▸ **INSTRUCTIONS TO FOLLOW**
Please print the listing that follows word for word, but skip any pictures it holds.

▸ **INFORMATION SUPPLIED**
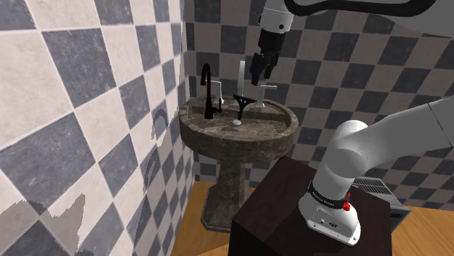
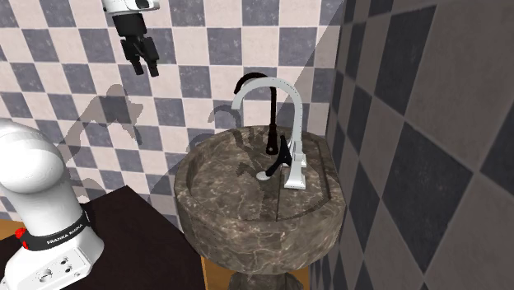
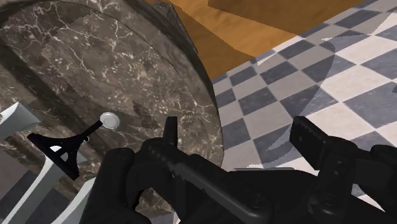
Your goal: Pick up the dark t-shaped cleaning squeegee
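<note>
The dark T-shaped squeegee (image 1: 246, 101) stands on the back rim of the brown marbled pedestal sink (image 1: 218, 135), leaning against the white tap (image 1: 242, 76). In the second exterior view the squeegee (image 2: 284, 156) sits at the white tap's (image 2: 294, 123) foot. My black gripper (image 1: 262, 68) hangs open well above it, a little toward the shoulder view's right. In the second exterior view the gripper (image 2: 142, 56) is high against the checkered wall, off to the sink's (image 2: 214, 222) left. In the wrist view the squeegee (image 3: 62, 150) lies beyond my open gripper (image 3: 242, 137), beside the drain (image 3: 109, 119).
A tall black curved tap (image 1: 207, 89) rises at the sink's back rim beside the white one. Checkered tile walls close in behind and beside the sink. My dark stand (image 1: 269, 207) sits in front of the sink on an orange wooden floor (image 1: 190, 218).
</note>
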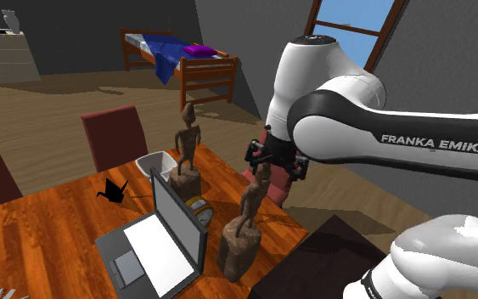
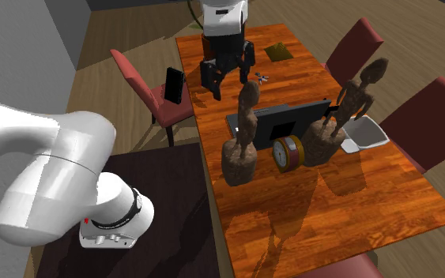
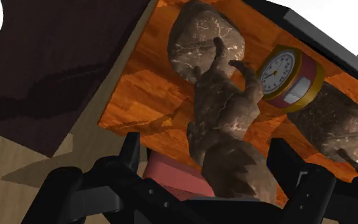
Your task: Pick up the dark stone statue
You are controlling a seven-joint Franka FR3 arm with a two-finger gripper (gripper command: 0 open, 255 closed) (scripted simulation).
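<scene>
A tall, thin, dark brown stone statue [image 1: 244,222] with pale veins stands on a rounded base near the wooden table's [image 1: 50,229] edge on the stand's side. My gripper [image 1: 278,166] hovers over its head, open. In the wrist view the statue's upper body [image 3: 225,121] rises between the two fingers [image 3: 130,153], with a gap on each side and no contact. The second exterior view shows the gripper [image 2: 227,83] just above and beside the statue's head [image 2: 250,95].
A second, similar statue [image 2: 347,110] stands farther in, with a round clock [image 2: 288,152] between the two bases. An open laptop [image 1: 156,242], a white bin [image 1: 160,163] and a black paper crane [image 1: 112,188] share the table. Red chairs [image 2: 145,87] surround it.
</scene>
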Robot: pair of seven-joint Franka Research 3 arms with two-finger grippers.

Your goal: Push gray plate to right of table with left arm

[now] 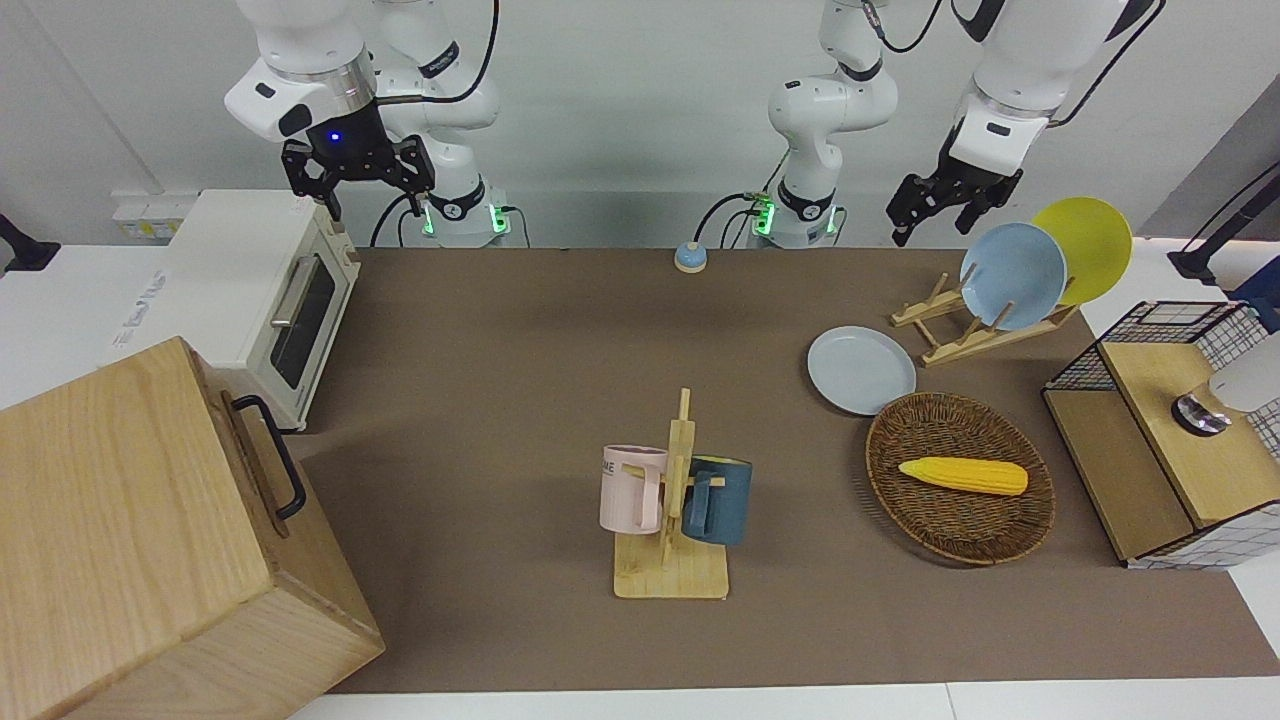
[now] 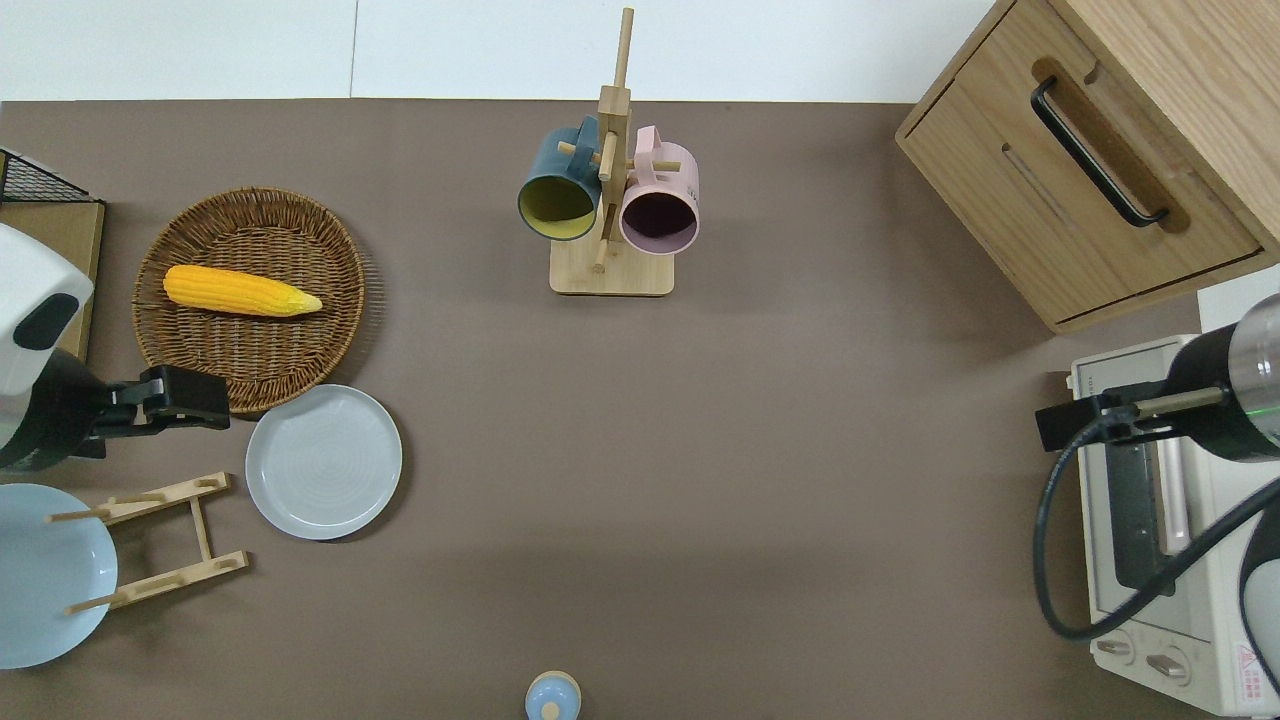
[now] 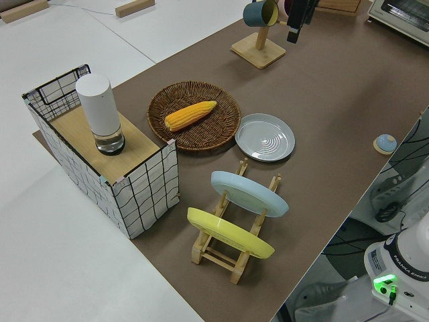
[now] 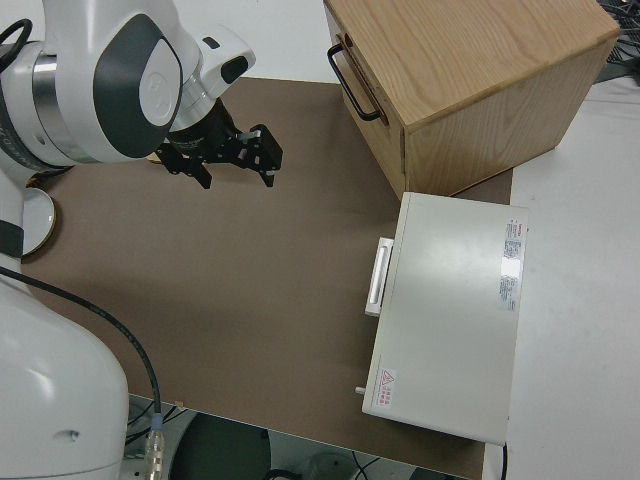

▸ **SOLUTION TO THIS EXERCISE**
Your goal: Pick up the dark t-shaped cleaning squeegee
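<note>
The dark T-shaped squeegee (image 1: 246, 101) stands on the back rim of the brown marbled pedestal sink (image 1: 218, 135), leaning against the white tap (image 1: 242, 76). In the second exterior view the squeegee (image 2: 284, 156) sits at the white tap's (image 2: 294, 123) foot. My black gripper (image 1: 262, 68) hangs open well above it, a little toward the shoulder view's right. In the second exterior view the gripper (image 2: 142, 56) is high against the checkered wall, off to the sink's (image 2: 214, 222) left. In the wrist view the squeegee (image 3: 62, 150) lies beyond my open gripper (image 3: 242, 137), beside the drain (image 3: 109, 119).
A tall black curved tap (image 1: 207, 89) rises at the sink's back rim beside the white one. Checkered tile walls close in behind and beside the sink. My dark stand (image 1: 269, 207) sits in front of the sink on an orange wooden floor (image 1: 190, 218).
</note>
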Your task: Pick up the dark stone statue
You are controlling a seven-joint Franka FR3 arm with a two-finger gripper (gripper command: 0 open, 255 closed) (scripted simulation).
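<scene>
A tall, thin, dark brown stone statue [image 1: 244,222] with pale veins stands on a rounded base near the wooden table's [image 1: 50,229] edge on the stand's side. My gripper [image 1: 278,166] hovers over its head, open. In the wrist view the statue's upper body [image 3: 225,121] rises between the two fingers [image 3: 130,153], with a gap on each side and no contact. The second exterior view shows the gripper [image 2: 227,83] just above and beside the statue's head [image 2: 250,95].
A second, similar statue [image 2: 347,110] stands farther in, with a round clock [image 2: 288,152] between the two bases. An open laptop [image 1: 156,242], a white bin [image 1: 160,163] and a black paper crane [image 1: 112,188] share the table. Red chairs [image 2: 145,87] surround it.
</scene>
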Robot: pair of seven-joint Franka Research 3 arms with two-finger grippers.

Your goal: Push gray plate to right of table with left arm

[now] 
[now] 
[now] 
[now] 

This brings the exercise to completion.